INSTRUCTIONS FOR THE TASK
Below are entries; output exactly the lines from the one with "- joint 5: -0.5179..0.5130" to the one with "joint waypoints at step", both included, and nothing else.

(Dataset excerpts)
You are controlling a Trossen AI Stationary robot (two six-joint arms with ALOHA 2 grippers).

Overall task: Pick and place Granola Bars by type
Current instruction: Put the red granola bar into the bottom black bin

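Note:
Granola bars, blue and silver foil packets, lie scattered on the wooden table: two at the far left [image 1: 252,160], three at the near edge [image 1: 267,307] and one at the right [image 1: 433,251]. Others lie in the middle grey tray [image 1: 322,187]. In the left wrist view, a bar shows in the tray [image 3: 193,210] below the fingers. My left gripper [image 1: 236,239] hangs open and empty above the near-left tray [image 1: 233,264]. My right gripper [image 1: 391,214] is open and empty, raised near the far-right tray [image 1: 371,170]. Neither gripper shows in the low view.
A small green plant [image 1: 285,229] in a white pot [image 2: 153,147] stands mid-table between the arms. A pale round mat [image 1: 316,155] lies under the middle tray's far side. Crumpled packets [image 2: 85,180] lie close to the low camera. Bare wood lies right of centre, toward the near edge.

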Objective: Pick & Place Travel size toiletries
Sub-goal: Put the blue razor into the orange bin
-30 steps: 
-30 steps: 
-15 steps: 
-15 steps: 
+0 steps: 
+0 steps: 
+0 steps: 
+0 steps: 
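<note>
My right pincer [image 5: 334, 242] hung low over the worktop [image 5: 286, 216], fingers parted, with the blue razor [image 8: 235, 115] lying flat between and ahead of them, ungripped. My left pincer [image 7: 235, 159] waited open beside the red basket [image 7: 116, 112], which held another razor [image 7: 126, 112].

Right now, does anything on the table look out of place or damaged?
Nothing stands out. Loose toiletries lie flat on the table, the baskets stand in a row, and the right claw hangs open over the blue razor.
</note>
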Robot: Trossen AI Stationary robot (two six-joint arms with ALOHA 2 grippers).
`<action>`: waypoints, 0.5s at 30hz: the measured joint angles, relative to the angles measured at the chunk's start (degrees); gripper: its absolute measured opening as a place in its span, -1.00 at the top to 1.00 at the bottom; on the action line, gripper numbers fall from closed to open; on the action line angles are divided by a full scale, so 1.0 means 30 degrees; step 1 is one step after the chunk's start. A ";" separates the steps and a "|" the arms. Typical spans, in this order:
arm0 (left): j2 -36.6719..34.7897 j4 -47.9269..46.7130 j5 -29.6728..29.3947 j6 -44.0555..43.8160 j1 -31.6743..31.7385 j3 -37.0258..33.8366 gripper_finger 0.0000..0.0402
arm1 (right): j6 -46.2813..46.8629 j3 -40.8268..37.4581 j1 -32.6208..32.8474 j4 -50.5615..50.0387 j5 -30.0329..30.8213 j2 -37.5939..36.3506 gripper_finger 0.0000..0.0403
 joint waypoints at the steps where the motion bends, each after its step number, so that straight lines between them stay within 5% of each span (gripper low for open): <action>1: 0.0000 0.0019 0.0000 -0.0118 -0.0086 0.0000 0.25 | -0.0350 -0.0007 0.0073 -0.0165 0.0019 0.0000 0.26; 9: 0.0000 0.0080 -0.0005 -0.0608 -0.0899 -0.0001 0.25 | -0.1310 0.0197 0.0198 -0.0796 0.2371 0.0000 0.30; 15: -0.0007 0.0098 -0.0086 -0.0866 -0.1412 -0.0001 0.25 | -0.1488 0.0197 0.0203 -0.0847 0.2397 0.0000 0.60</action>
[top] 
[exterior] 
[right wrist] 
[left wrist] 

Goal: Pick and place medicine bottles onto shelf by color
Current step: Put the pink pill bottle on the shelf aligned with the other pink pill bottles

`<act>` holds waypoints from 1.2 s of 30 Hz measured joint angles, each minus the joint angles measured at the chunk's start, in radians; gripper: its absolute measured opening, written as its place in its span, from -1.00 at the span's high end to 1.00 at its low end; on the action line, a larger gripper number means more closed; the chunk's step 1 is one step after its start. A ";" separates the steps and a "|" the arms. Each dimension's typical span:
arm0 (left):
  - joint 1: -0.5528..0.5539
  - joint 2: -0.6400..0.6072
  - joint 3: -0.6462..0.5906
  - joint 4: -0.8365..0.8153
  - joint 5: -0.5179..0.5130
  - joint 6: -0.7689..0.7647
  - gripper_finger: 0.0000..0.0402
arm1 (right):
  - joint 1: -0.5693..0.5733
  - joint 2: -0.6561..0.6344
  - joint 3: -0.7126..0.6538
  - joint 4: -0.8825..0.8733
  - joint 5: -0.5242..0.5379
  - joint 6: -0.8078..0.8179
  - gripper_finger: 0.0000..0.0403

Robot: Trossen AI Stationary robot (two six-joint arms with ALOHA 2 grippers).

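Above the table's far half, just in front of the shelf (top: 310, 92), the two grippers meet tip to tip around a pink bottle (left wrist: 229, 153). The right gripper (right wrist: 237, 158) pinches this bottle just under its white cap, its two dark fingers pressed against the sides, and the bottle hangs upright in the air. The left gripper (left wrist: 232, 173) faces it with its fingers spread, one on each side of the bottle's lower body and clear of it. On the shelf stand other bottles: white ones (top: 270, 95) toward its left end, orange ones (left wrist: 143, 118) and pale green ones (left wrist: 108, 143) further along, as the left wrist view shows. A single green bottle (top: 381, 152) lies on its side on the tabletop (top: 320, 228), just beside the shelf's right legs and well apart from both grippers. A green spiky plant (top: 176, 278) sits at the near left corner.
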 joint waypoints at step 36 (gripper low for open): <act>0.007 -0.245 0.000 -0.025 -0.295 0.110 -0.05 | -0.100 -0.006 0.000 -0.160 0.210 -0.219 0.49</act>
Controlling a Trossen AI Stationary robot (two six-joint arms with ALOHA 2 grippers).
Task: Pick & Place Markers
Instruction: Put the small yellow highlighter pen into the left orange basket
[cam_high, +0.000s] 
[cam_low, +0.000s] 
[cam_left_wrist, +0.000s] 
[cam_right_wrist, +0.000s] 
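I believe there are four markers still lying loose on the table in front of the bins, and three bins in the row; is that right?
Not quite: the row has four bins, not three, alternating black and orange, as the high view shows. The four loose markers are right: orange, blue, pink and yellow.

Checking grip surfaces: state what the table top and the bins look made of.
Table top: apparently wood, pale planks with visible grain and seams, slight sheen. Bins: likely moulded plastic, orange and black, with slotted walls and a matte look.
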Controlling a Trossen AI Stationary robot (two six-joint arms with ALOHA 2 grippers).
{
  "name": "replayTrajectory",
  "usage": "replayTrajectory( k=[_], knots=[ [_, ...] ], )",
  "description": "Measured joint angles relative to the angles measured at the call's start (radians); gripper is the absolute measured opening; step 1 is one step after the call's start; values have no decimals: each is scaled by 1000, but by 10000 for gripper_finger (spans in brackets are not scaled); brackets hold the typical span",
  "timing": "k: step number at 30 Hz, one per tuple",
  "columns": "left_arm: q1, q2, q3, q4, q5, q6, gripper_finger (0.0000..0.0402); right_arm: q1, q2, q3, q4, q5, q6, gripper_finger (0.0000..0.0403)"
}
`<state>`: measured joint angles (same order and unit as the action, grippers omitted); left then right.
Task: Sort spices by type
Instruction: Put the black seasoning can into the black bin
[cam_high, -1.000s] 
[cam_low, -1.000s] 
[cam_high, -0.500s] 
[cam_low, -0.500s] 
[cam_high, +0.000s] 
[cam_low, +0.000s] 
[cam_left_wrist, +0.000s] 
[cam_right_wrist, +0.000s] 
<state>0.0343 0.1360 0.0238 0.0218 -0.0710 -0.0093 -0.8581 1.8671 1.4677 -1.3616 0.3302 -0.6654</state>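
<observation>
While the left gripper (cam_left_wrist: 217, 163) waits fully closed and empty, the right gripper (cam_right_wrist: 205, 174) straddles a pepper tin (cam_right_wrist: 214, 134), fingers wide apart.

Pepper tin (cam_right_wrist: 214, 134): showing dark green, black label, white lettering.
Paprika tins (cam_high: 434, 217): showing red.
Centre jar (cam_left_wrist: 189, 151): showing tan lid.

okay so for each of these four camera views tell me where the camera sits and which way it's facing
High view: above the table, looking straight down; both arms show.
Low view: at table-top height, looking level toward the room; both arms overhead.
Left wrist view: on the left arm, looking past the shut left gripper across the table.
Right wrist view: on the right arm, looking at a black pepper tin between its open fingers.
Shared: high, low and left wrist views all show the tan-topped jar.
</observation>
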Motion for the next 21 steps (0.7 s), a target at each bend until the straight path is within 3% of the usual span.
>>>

EXPECTED OUTPUT
  - joint 5: -0.5179..0.5130
  - joint 6: -0.7689..0.7647
  - gripper_finger: 0.0000..0.0402
arm1 (right):
  - joint 1: -0.5693..0.5733
  - joint 2: -0.6561..0.6344
  - joint 3: -0.7126..0.6538
  - joint 4: -0.8825..0.8733
  - joint 5: -0.5242..0.5379
  - joint 6: -0.8078..0.8179
  - gripper_finger: 0.0000..0.0403

Robot: Trossen AI Stationary robot (two six-joint arms with ALOHA 2 grippers).

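Above the table's far half, just in front of the shelf (top: 310, 92), the two grippers meet tip to tip around a pink bottle (left wrist: 229, 153). The right gripper (right wrist: 237, 158) pinches this bottle just under its white cap, its two dark fingers pressed against the sides, and the bottle hangs upright in the air. The left gripper (left wrist: 232, 173) faces it with its fingers spread, one on each side of the bottle's lower body and clear of it. On the shelf stand other bottles: white ones (top: 270, 95) toward its left end, orange ones (left wrist: 143, 118) and pale green ones (left wrist: 108, 143) further along, as the left wrist view shows. A single green bottle (top: 381, 152) lies on its side on the tabletop (top: 320, 228), just beside the shelf's right legs and well apart from both grippers. A green spiky plant (top: 176, 278) sits at the near left corner.
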 joint waypoints at step 36 (gripper low for open): <act>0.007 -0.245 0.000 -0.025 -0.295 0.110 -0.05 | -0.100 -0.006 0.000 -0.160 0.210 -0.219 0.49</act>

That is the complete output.